Please report how many lines of the data include the word "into", with the number as the entire reply.

MATERIAL FOR THE TASK —
::::
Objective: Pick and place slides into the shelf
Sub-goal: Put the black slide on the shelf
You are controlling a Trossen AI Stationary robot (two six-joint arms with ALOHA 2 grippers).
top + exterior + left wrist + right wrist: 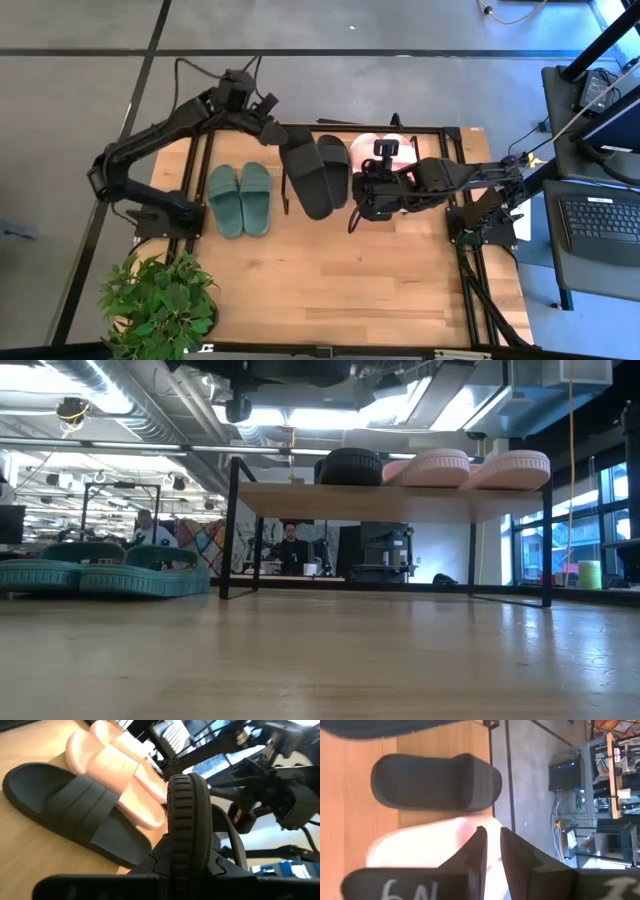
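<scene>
My left gripper (297,165) is shut on one black slide (312,190) and holds it above the shelf's near edge. The second black slide (334,160) lies sole-down on the shelf's wooden top (390,500), and the light pink pair (372,145) rests beside it. On the table to the left of the shelf, the dark green pair (240,198) lies flat. My right gripper (491,845) hovers over a pink slide (420,845), its fingers nearly together and holding nothing. My left gripper (187,870) pinches the black slide between its two fingers, one on each flat side, so the ribbed sole edge (187,815) faces the wrist camera. The slide is on its side and lifted clear of the shelf.
The shelf stands on a black tube frame (232,530) at the table's far side. A potted plant (160,300) sits at the near left corner. Bare wood lies between the shelf and the near edge (330,290). People stand in the room beyond.
</scene>
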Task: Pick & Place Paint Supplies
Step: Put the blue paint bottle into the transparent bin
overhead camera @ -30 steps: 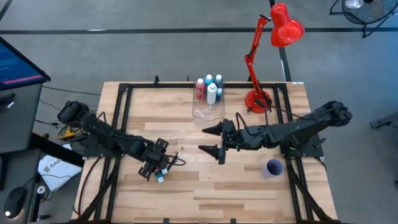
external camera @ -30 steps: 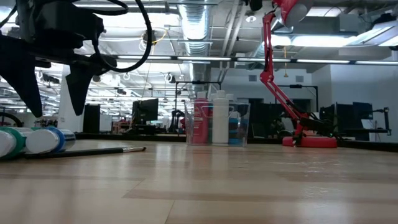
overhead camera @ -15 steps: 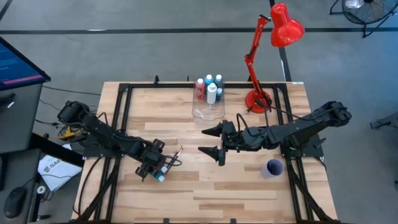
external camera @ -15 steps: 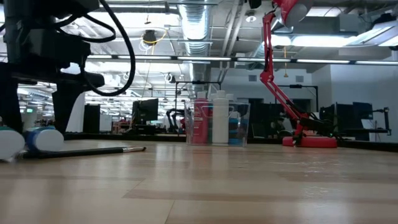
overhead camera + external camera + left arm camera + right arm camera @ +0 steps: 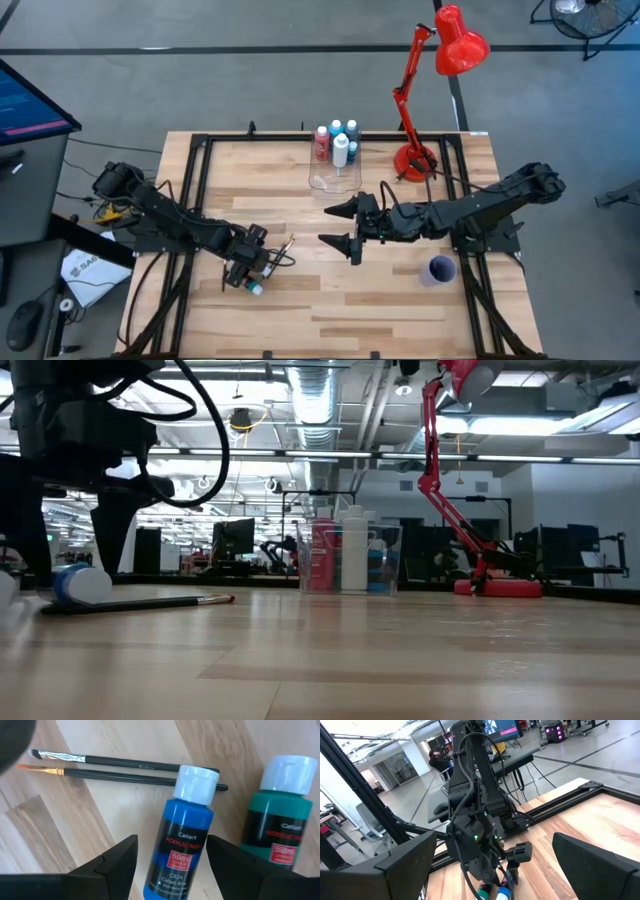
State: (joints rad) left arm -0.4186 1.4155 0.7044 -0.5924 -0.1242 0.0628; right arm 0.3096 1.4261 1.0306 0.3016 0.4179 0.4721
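While my left gripper (image 5: 170,865) straddles the blue bottle (image 5: 184,840), fingers wide, I'm mid-pick; next: close, lift. Right gripper (image 5: 341,226) waits wide open.

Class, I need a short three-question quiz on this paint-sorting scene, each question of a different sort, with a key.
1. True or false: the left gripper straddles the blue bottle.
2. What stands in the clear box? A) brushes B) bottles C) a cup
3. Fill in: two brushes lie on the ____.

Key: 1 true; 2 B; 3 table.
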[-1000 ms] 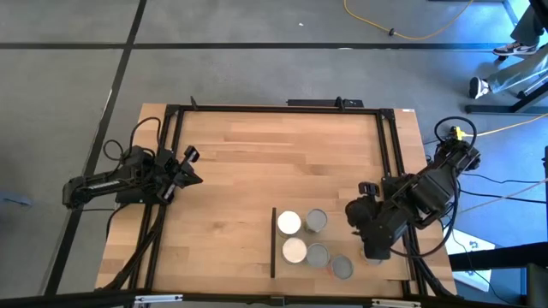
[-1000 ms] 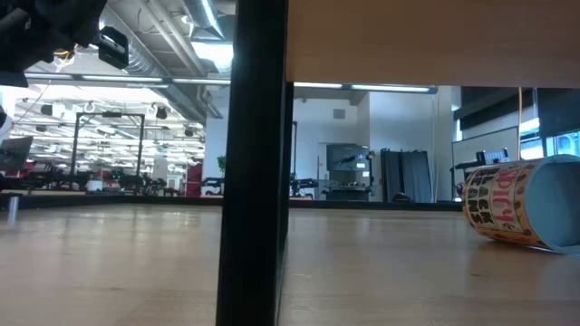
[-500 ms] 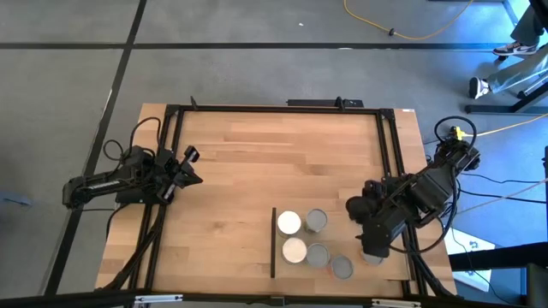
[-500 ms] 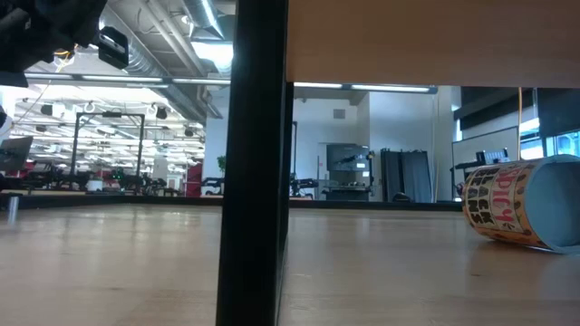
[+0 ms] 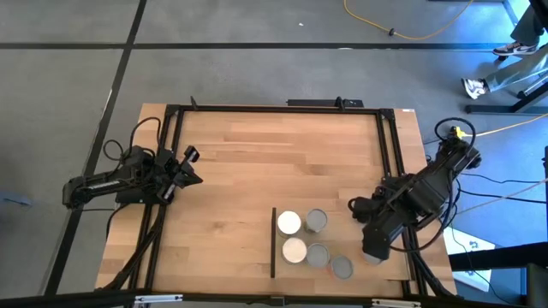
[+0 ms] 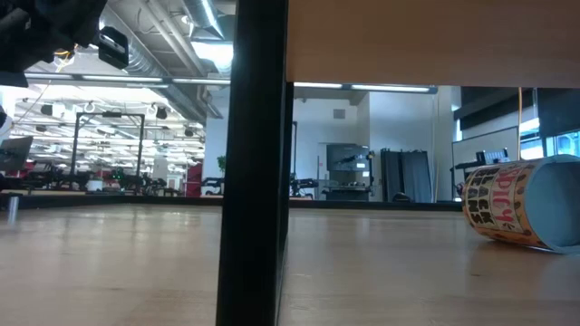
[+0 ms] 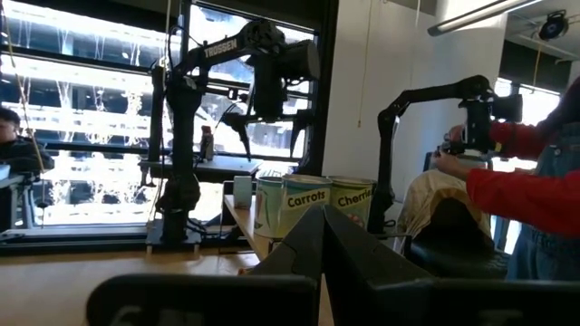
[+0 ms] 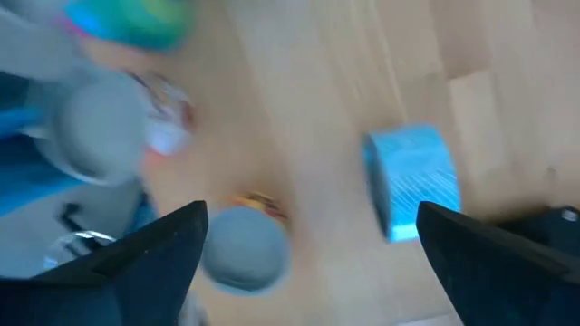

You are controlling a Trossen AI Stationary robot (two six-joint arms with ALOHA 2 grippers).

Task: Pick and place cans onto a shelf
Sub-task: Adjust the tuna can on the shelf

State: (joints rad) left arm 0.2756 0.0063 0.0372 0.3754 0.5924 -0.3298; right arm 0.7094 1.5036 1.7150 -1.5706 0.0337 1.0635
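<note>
The right gripper (image 5: 371,249), fingers spread apart, is hovering over a short silver-topped metal can (image 5: 374,256) near the table's (image 5: 231,154) right edge.

Left arm lying folded low along table's left edge, left gripper (image 5: 190,168) pointing inward toward table centre, fingers (image 7: 313,249) pressing together. Right arm reaching in from right side, elbow bending outward, right gripper (image 5: 364,229) hanging near table's front right corner, fingers (image 8: 159,249) spreading wide apart, gripping nothing.
</note>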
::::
ANSWER BOX —
2